Healthy Skepticism

All media has a point of view. Challenge it. Especially if the viewpoint parallels your perception of the truth.

Neil Young made headlines this week when he pulled his music from Spotify to protest the streaming platform’s continued carriage of the Joe Rogan podcast. Joni Mitchell followed suit this weekend. Rogan’s schtick is famously anti-vax and Spotify reports 11 million people are regular consumers.

Like Twitter and Facebook before them, Spotify claims to be “… balancing both safety for listeners and freedom for creators.” It’s easy to forget that Spotify is a for-profit business trading at $171.32 per share with a market capitalization of 37.45 billion dollars.

Their fiduciary responsibility is, to their shareholders.

The same goes for Fox Corporation, which owns Fox News, Comcast, MSNBC’s parent company, and AT&T the owner of CNN.

Each of these corporations cultivates what they hope will be a profitable market segment. They earn money by drawing attention and creating controversy.

“If it bleeds, it leads,” is an old cliche describing the news priorities at many local stations. So-called “reality TV” is another analog. The Kardashians continue to be rich and famous because “viewers like you,” support their lifestyle.

Positive news and commendable behavior doesn’t generate cash. Sensation sells.

And we take the bait. We post unverified “news stories” which affirm our own world view. Just as these corporate behemoths exist to enrich themselves, we too invest in, consume and proliferate self-benefiting ideas. We can easily fall under the spell of celebrities and politicians who stoke our fears for their own personal benefit.

Without healthy skepticism, demagogues can seduce us to the point where we willingly sacrifice constitutional freedom for what feels like a comfort zone.

“Comfort zones,” Stan Dale tells us, “are plush lined coffins. When you stay in your plush lined coffins, you die.”

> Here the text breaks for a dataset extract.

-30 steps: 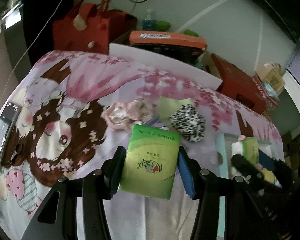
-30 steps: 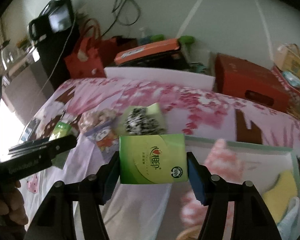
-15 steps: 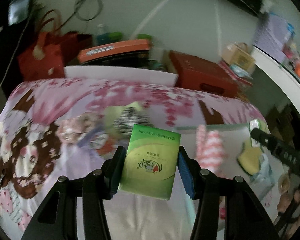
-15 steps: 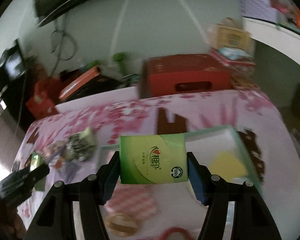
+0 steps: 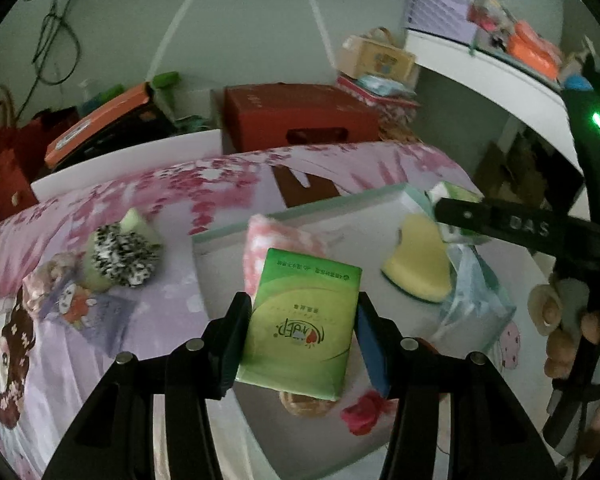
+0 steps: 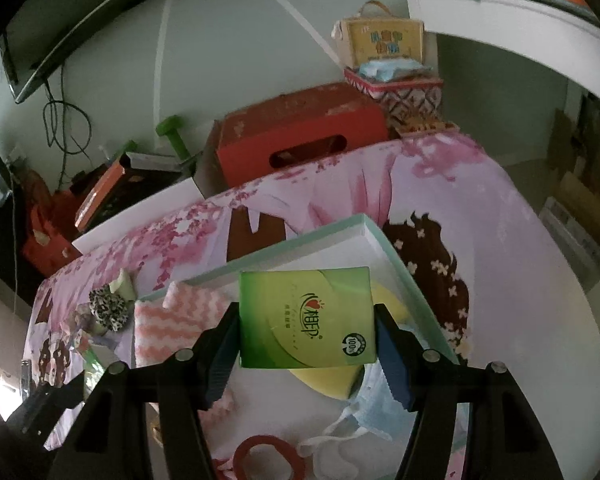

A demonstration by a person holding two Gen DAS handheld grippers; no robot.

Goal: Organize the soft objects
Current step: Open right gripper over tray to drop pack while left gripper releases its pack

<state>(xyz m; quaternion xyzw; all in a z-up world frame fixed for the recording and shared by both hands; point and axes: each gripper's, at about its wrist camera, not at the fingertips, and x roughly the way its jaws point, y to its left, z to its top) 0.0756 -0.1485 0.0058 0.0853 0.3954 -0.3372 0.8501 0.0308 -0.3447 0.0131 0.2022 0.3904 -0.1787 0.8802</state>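
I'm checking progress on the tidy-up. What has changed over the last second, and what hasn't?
Both grippers swung from the loose scrunchies on the bedspread to above the white tray. The left gripper and right gripper each kept its green tissue pack () clamped; nothing was released. The leopard scrunchie, pink towel and yellow sponge lie as before.

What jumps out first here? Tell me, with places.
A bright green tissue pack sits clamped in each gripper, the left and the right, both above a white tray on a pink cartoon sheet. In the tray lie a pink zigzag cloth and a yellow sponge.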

Accepting any idea without due diligence because it fits our comfort zone is dangerous. Those fear-bytes tossed at you by your friends at Fox, MSNBC, CNN and on social media are wake-up calls to gut check your definition of both fact and fake. Challenging convention is a time consuming and uncomfortable necessity.

Edmund Burke nailed it when he said, “The only thing necessary for the triumph of evil is for good men to do nothing.”

Charles F. Glassman Wrote, “Fear and anxiety many times indicates that we are moving in a positive direction, out of the safe confines of our comfort zone, and in the direction of our true purpose.”

And the first step is almost always a healthy dose of skepticism.